• _INPUT DATA_
--
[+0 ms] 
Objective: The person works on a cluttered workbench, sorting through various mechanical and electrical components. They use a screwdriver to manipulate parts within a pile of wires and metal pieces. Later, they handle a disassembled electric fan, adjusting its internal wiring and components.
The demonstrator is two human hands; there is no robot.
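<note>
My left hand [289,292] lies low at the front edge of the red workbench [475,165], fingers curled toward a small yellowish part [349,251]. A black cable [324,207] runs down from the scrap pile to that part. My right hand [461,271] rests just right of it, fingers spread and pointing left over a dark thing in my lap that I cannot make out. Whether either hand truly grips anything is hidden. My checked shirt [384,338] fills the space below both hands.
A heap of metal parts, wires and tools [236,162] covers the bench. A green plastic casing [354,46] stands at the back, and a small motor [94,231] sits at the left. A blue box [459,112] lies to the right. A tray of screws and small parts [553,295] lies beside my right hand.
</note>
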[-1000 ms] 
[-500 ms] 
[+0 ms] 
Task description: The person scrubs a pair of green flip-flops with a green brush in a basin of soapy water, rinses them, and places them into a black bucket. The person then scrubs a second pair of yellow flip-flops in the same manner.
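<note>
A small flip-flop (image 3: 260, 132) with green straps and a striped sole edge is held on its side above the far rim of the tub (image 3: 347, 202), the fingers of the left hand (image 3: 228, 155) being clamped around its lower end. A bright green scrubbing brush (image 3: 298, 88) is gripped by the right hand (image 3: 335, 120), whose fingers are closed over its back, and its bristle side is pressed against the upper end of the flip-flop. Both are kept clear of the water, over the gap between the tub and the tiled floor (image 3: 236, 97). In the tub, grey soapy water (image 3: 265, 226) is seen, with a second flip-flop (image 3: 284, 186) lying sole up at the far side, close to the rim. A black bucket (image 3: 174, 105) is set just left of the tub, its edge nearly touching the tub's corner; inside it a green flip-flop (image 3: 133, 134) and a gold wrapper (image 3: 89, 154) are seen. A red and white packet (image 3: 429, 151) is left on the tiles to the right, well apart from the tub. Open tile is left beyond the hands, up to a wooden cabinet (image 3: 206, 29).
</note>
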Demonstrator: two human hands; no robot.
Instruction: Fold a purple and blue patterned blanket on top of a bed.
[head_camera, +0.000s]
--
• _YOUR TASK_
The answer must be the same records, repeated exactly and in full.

• _ANSWER SPACE_
[+0 ms] 
Objective: The person works on a cluttered workbench, sorting through various mechanical and electrical components. They use a screwdriver to manipulate parts within a pile of wires and metal pieces. Later, they handle a disassembled electric fan, adjusting its internal wiring and components.
The demonstrator is two human hands; there is no robot.
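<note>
My left hand [289,292] lies low at the front edge of the red workbench [475,165], fingers curled toward a small yellowish part [349,251]. A black cable [324,207] runs down from the scrap pile to that part. My right hand [461,271] rests just right of it, fingers spread and pointing left over a dark thing in my lap that I cannot make out. Whether either hand truly grips anything is hidden. My checked shirt [384,338] fills the space below both hands.
A heap of metal parts, wires and tools [236,162] covers the bench. A green plastic casing [354,46] stands at the back, and a small motor [94,231] sits at the left. A blue box [459,112] lies to the right. A tray of screws and small parts [553,295] lies beside my right hand.
</note>
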[-1000 ms] 
[-500 ms] 
[+0 ms] 
Task description: The person scrubs a pair of green flip-flops with a green brush in a basin of soapy water, rinses them, and places them into a black bucket. The person then scrubs a second pair of yellow flip-flops in the same manner.
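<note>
A small flip-flop (image 3: 260, 132) with green straps and a striped sole edge is held on its side above the far rim of the tub (image 3: 347, 202), the fingers of the left hand (image 3: 228, 155) being clamped around its lower end. A bright green scrubbing brush (image 3: 298, 88) is gripped by the right hand (image 3: 335, 120), whose fingers are closed over its back, and its bristle side is pressed against the upper end of the flip-flop. Both are kept clear of the water, over the gap between the tub and the tiled floor (image 3: 236, 97). In the tub, grey soapy water (image 3: 265, 226) is seen, with a second flip-flop (image 3: 284, 186) lying sole up at the far side, close to the rim. A black bucket (image 3: 174, 105) is set just left of the tub, its edge nearly touching the tub's corner; inside it a green flip-flop (image 3: 133, 134) and a gold wrapper (image 3: 89, 154) are seen. A red and white packet (image 3: 429, 151) is left on the tiles to the right, well apart from the tub. Open tile is left beyond the hands, up to a wooden cabinet (image 3: 206, 29).
</note>
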Demonstrator: two human hands; no robot.
Instruction: Fold a purple and blue patterned blanket on top of a bed.
[head_camera, +0.000s]

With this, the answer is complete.